▸ About this task:
Retype the listing that follows without a single change.

↓

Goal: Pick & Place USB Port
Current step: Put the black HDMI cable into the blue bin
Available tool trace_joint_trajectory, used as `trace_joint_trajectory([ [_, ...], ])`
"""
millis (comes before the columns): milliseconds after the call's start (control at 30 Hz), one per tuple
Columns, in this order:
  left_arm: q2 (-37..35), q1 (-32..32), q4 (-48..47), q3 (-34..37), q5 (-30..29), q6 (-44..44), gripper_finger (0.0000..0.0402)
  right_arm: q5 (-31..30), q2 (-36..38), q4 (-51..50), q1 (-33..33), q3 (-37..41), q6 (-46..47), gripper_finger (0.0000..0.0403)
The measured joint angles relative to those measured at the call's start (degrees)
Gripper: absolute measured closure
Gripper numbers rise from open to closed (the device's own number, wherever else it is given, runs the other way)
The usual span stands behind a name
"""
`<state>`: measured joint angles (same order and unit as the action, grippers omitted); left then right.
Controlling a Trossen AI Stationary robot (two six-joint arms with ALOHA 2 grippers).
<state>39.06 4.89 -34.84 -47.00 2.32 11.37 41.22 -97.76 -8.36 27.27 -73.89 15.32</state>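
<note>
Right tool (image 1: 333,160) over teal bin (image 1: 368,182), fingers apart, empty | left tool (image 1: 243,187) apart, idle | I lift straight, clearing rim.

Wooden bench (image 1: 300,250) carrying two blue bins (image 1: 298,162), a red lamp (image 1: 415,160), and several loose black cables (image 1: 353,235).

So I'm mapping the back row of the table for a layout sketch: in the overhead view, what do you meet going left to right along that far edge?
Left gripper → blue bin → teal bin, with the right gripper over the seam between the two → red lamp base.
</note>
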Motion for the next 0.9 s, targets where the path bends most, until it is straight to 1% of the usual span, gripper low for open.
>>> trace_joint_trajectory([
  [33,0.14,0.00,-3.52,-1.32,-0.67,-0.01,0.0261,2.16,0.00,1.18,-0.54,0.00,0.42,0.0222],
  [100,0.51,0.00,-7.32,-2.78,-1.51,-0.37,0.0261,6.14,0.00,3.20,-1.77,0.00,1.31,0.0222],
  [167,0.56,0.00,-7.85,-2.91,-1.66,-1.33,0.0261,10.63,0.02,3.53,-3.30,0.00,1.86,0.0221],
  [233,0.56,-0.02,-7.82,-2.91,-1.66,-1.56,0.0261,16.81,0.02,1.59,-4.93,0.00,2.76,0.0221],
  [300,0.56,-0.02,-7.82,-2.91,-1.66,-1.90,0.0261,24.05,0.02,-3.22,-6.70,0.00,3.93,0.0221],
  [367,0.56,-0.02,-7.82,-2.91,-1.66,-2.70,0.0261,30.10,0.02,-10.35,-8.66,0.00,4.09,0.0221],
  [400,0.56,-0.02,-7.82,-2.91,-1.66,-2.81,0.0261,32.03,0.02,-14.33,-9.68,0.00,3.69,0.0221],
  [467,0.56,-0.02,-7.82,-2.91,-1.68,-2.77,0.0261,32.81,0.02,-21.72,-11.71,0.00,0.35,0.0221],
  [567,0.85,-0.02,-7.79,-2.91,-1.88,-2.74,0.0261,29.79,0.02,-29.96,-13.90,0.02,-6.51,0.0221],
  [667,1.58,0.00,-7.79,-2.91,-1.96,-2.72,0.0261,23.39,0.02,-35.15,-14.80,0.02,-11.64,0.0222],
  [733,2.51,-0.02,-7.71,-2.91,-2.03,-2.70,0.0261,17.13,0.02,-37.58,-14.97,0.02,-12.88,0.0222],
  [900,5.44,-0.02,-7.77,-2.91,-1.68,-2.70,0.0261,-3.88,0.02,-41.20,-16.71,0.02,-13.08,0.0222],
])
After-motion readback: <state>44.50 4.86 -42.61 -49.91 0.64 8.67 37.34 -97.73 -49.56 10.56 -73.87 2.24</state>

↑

▸ Completed exercise:
Goal: Pick & Place USB Port
Current step: Put the black HDMI cable into the blue bin
Available tool trace_joint_trajectory, used as `trace_joint_trajectory([ [_, ...], ])`
"""
millis (comes before the columns): milliseconds after the call's start (control at 30 Hz), one per tuple
Columns, in this order:
  left_arm: q2 (-37..35), q1 (-32..32), q4 (-48..47), q3 (-34..37), q5 (-30..29), q6 (-44..44), gripper_finger (0.0000..0.0402)
  right_arm: q5 (-31..30), q2 (-36..38), q4 (-51..50), q1 (-33..33), q3 (-37..41), q6 (-46..47), gripper_finger (0.0000..0.0403)
The measured joint angles relative to those measured at the call's start (degrees)
Gripper: absolute measured closure
Gripper numbers rise from open to closed (the device's own number, wherever else it is given, runs the other way)
The usual span stands behind a name
"""
`<state>`: measured joint angles (same order and unit as the action, grippers omitted); left then right.
Controlling a Trossen AI Stationary robot (two six-joint arms with ALOHA 2 grippers).
<state>39.06 4.89 -34.84 -47.00 2.32 11.37 41.22 -97.76 -8.36 27.27 -73.89 15.32</state>
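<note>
Right tool (image 1: 333,160) over teal bin (image 1: 368,182), fingers apart, empty | left tool (image 1: 243,187) apart, idle | I lift straight, clearing rim.

Wooden bench (image 1: 300,250) carrying two blue bins (image 1: 298,162), a red lamp (image 1: 415,160), and several loose black cables (image 1: 353,235).

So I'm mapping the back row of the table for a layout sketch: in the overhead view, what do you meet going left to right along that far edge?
Left gripper → blue bin → teal bin, with the right gripper over the seam between the two → red lamp base.
</note>
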Motion for the next 0.9 s, targets where the path bends most, until it is straight to 1% of the usual span, gripper low for open.
>>> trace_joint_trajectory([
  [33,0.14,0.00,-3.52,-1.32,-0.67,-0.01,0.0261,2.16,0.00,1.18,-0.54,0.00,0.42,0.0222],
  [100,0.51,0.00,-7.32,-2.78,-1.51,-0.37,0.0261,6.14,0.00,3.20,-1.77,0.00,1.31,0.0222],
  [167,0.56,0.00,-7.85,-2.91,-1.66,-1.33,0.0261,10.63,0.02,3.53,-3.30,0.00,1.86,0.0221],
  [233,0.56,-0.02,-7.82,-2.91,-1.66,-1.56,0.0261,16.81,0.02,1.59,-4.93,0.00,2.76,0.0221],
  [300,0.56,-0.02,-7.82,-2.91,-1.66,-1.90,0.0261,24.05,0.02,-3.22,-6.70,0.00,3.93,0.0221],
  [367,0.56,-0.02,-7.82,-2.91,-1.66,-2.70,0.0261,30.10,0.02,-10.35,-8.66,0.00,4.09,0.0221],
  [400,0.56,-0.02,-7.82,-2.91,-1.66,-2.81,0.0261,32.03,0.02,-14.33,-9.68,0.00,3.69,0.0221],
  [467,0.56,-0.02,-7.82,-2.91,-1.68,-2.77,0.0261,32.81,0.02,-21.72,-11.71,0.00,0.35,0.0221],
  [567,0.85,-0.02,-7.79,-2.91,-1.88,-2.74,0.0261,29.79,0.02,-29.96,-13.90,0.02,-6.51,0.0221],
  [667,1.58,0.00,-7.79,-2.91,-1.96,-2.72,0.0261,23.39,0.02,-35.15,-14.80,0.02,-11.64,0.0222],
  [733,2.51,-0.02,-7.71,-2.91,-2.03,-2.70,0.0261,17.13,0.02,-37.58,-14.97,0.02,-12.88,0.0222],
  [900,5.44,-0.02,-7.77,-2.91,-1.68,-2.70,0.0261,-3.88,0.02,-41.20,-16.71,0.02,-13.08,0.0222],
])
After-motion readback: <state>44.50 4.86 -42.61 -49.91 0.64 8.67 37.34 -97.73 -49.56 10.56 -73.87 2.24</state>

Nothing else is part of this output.